§ **BRIEF**
The answer is the data repeated in full, with no pictures included.

□ □ □

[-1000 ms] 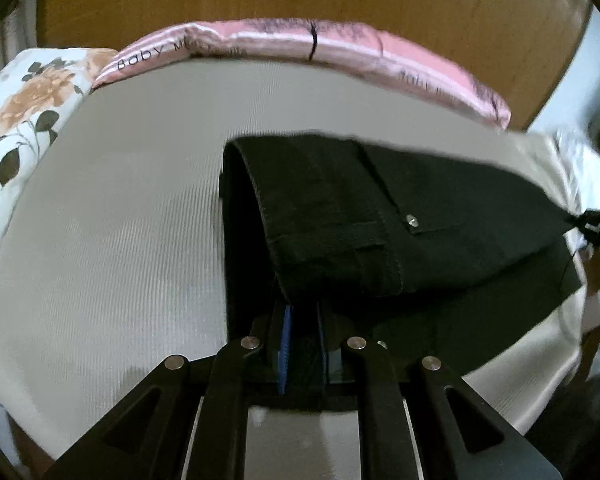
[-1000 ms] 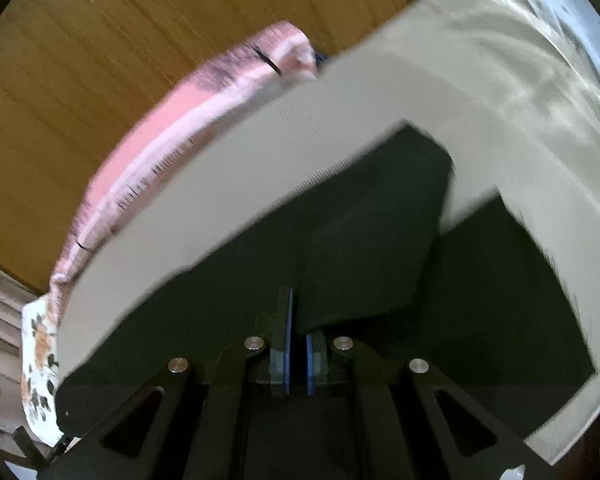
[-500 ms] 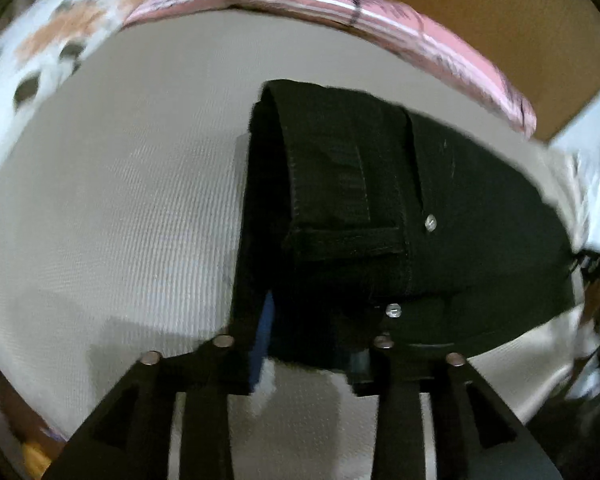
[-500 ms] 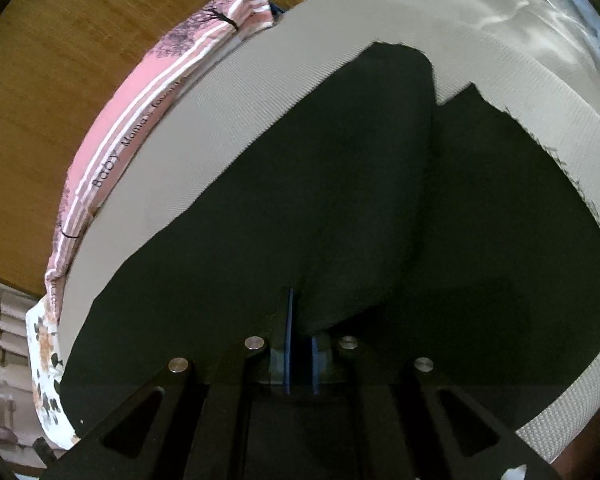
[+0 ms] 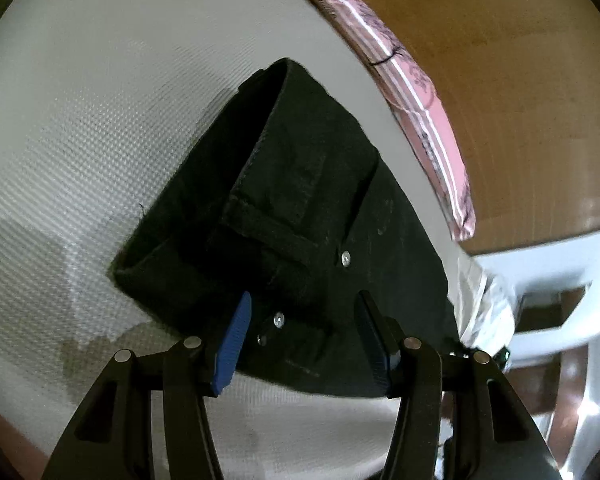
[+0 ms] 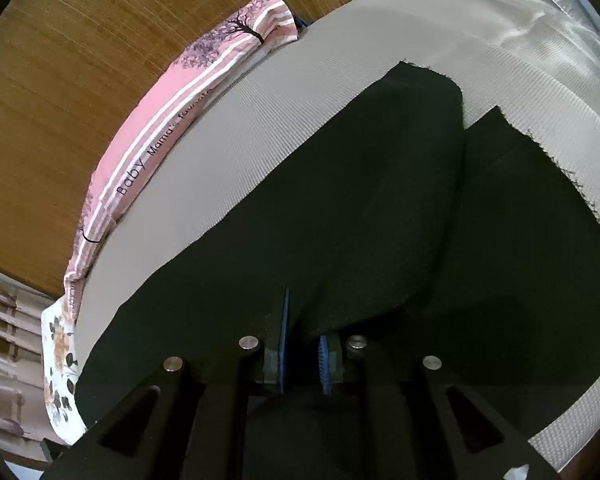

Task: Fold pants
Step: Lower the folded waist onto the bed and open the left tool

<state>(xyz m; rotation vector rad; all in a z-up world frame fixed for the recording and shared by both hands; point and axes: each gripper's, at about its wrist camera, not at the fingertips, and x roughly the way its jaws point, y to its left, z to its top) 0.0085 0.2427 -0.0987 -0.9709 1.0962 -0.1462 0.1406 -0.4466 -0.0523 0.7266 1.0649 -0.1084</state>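
One pair of black pants (image 5: pixel 300 216) lies doubled on the pale ribbed bedcover (image 5: pixel 80 120): limp, fairly heavy denim, best taken at the stiff waistband. Left gripper (image 5: pixel 302 332) stands wide over the rivets; right gripper (image 6: pixel 303 350) is narrow, seemingly pinching a fold.

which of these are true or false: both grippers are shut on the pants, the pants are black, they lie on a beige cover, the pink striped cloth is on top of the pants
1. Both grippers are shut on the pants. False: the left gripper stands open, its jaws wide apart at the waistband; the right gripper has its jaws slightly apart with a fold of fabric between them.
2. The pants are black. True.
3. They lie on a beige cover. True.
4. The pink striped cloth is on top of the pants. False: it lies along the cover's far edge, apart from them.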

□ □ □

§ **REPLY**
[-1000 ms] 
[-1000 ms] 
[-500 ms] 
[-500 ms] 
[+0 ms] 
[+0 ms] 

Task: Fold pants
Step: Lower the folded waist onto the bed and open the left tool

<state>(xyz m; rotation vector rad; all in a z-up world frame fixed for the recording and shared by both hands; point and axes: each gripper's, at about its wrist camera, not at the fingertips, and x roughly the way its jaws point, y to its left, z to its top) 0.0085 0.2427 -0.0987 -0.9709 1.0962 -0.1462 0.1406 -0.4466 -0.0523 0.7266 1.0649 -0.1084</state>
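One pair of black pants (image 5: pixel 300 216) lies doubled on the pale ribbed bedcover (image 5: pixel 80 120): limp, fairly heavy denim, best taken at the stiff waistband. Left gripper (image 5: pixel 302 332) stands wide over the rivets; right gripper (image 6: pixel 303 350) is narrow, seemingly pinching a fold.

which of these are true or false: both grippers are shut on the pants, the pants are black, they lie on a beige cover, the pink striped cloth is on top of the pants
1. Both grippers are shut on the pants. False: the left gripper stands open, its jaws wide apart at the waistband; the right gripper has its jaws slightly apart with a fold of fabric between them.
2. The pants are black. True.
3. They lie on a beige cover. True.
4. The pink striped cloth is on top of the pants. False: it lies along the cover's far edge, apart from them.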

With that, the answer is complete.